» Activity
Make an exact copy of the data below, leaving out every picture.
○ ○ ○ ○ ○
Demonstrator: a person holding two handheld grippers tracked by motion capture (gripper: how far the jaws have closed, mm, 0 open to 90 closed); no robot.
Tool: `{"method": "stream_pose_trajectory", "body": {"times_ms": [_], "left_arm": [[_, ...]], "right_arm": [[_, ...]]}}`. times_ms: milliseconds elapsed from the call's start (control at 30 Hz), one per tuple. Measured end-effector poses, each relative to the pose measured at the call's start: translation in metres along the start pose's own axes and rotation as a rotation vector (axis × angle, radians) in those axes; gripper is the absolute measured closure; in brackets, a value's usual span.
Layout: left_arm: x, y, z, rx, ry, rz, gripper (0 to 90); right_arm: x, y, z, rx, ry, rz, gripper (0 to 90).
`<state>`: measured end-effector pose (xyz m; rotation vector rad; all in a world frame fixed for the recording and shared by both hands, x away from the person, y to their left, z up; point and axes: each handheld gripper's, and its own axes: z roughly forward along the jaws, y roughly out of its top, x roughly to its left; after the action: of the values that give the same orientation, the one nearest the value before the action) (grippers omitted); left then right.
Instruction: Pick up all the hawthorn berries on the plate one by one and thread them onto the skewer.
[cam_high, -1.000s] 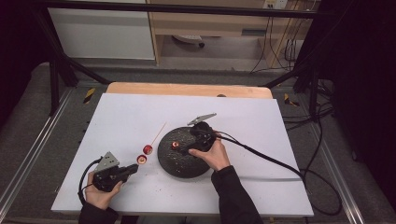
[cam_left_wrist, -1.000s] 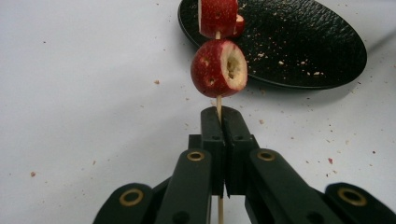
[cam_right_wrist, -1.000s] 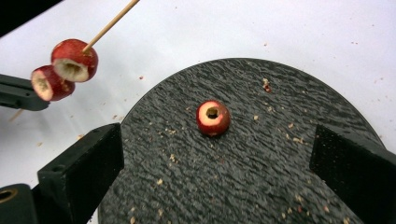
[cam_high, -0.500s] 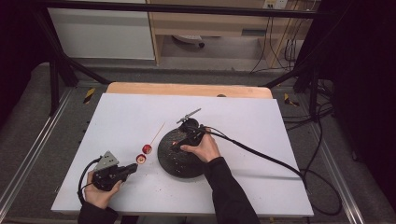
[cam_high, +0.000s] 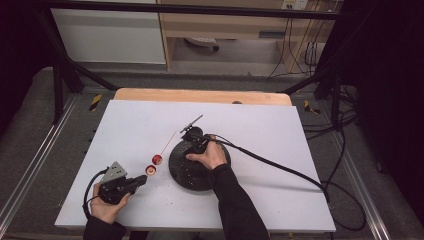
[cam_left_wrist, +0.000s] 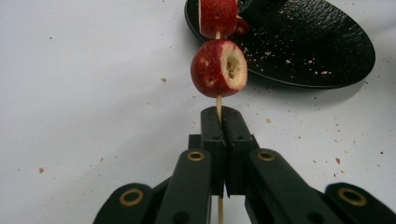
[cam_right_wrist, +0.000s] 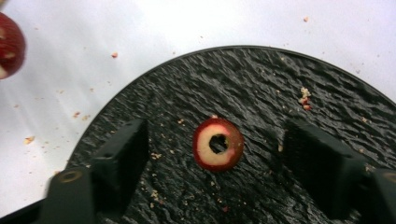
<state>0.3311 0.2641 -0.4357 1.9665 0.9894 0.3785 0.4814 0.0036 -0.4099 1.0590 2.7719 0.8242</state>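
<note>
My left gripper (cam_high: 140, 181) (cam_left_wrist: 225, 114) rests low at the table's front left, shut on a thin wooden skewer (cam_left_wrist: 218, 103) (cam_high: 167, 145). Two red cored fruit pieces (cam_left_wrist: 218, 68) (cam_high: 157, 159) are threaded on the skewer, which points toward the black plate (cam_high: 192, 180) (cam_right_wrist: 261, 93). My right gripper (cam_high: 190, 146) (cam_right_wrist: 217, 132) hovers over the plate's far part. Its jaws stand either side of a loose cored fruit piece (cam_right_wrist: 218, 144) lying flat. They have just been closing, with a clear gap left on both sides of the piece.
Fruit crumbs (cam_right_wrist: 304, 98) are scattered on the plate and the white tabletop (cam_high: 260, 130). The right gripper's black cable (cam_high: 280, 167) runs off to the right across the table. A wooden strip (cam_high: 200, 96) edges the far side.
My right gripper has slid left across the plate, a little farther from the person. The left gripper and skewer have stayed put.
</note>
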Motion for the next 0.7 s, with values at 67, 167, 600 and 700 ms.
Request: {"method": "stream_pose_trajectory", "body": {"times_ms": [67, 167, 600, 700], "left_arm": [[-0.0001, -0.0001, 0.0002, 0.0, 0.001, 0.0, 88.3], [-0.0001, 0.0, 0.0002, 0.001, 0.001, 0.001, 88.3], [0.0002, -0.0002, 0.0004, 0.0, -0.001, -0.001, 88.3], [0.0, -0.0001, 0.0003, 0.001, 0.0, 0.001, 88.3]], "right_arm": [[-0.0007, 0.0001, 0.0018, 0.012, 0.004, 0.007, 29.7], [-0.0023, 0.0001, 0.0041, 0.028, 0.017, 0.013, 35.4], [-0.0085, 0.0027, 0.0059, 0.041, 0.044, 0.04, 56.2], [-0.0092, 0.0029, 0.0065, 0.051, 0.043, 0.045, 58.1]]}}
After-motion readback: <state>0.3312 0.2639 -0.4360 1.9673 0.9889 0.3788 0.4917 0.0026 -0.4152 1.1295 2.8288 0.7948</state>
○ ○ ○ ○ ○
» Solution for this problem
Demonstrator: a person holding two handheld grippers tracked by motion capture (gripper: how far the jaws have closed, mm, 0 open to 90 closed); no robot.
Tool: `{"method": "stream_pose_trajectory", "body": {"times_ms": [_], "left_arm": [[_, ...]], "right_arm": [[_, ...]]}}`. times_ms: milliseconds elapsed from the call's start (control at 30 Hz), one per tuple. Measured end-effector poses, each relative to the pose measured at the call's start: translation in metres along the start pose's own axes and rotation as a rotation vector (axis × angle, radians) in those axes; gripper is the absolute measured closure; in brackets, a value's usual span.
Layout: left_arm: x, y, z, rx, ry, rz, gripper (0 to 90); right_arm: x, y, z, rx, ry, rz, gripper (0 to 90).
`<state>`: measured end-effector pose (xyz m; rotation vector rad; all in a world frame fixed for the recording and shared by both hands, x away from the person, y to their left, z up; point and axes: each handheld gripper's, and its own axes: z roughly forward along the jaws, y roughly out of its top, x roughly to its left; after the action: of the values that give the same orientation, the one nearest the value before the action) (grippers omitted); left then right.
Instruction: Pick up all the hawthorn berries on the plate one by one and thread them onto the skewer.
[cam_high, -1.000s] 
[cam_left_wrist, -1.000s] 
[cam_right_wrist, -1.000s] 
[cam_high, -0.500s] 
[cam_high, +0.000s] 
[cam_left_wrist, +0.000s] 
[cam_right_wrist, +0.000s] 
<state>0.3311 0.2641 -0.4357 1.9665 0.9894 0.3785 0.4814 0.0036 -0.4099 1.0590 2.7719 0.8242</state>
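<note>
My left gripper (cam_high: 140, 181) (cam_left_wrist: 225, 114) rests low at the table's front left, shut on a thin wooden skewer (cam_left_wrist: 218, 103) (cam_high: 167, 145). Two red cored fruit pieces (cam_left_wrist: 218, 68) (cam_high: 157, 159) are threaded on the skewer, which points toward the black plate (cam_high: 192, 180) (cam_right_wrist: 261, 93). My right gripper (cam_high: 190, 146) (cam_right_wrist: 217, 132) hovers over the plate's far part. Its jaws stand either side of a loose cored fruit piece (cam_right_wrist: 218, 144) lying flat. They have just been closing, with a clear gap left on both sides of the piece.
Fruit crumbs (cam_right_wrist: 304, 98) are scattered on the plate and the white tabletop (cam_high: 260, 130). The right gripper's black cable (cam_high: 280, 167) runs off to the right across the table. A wooden strip (cam_high: 200, 96) edges the far side.
My right gripper has slid left across the plate, a little farther from the person. The left gripper and skewer have stayed put.
</note>
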Motion for the next 0.7 s, with values at 67, 167, 600 and 700 ms.
Request: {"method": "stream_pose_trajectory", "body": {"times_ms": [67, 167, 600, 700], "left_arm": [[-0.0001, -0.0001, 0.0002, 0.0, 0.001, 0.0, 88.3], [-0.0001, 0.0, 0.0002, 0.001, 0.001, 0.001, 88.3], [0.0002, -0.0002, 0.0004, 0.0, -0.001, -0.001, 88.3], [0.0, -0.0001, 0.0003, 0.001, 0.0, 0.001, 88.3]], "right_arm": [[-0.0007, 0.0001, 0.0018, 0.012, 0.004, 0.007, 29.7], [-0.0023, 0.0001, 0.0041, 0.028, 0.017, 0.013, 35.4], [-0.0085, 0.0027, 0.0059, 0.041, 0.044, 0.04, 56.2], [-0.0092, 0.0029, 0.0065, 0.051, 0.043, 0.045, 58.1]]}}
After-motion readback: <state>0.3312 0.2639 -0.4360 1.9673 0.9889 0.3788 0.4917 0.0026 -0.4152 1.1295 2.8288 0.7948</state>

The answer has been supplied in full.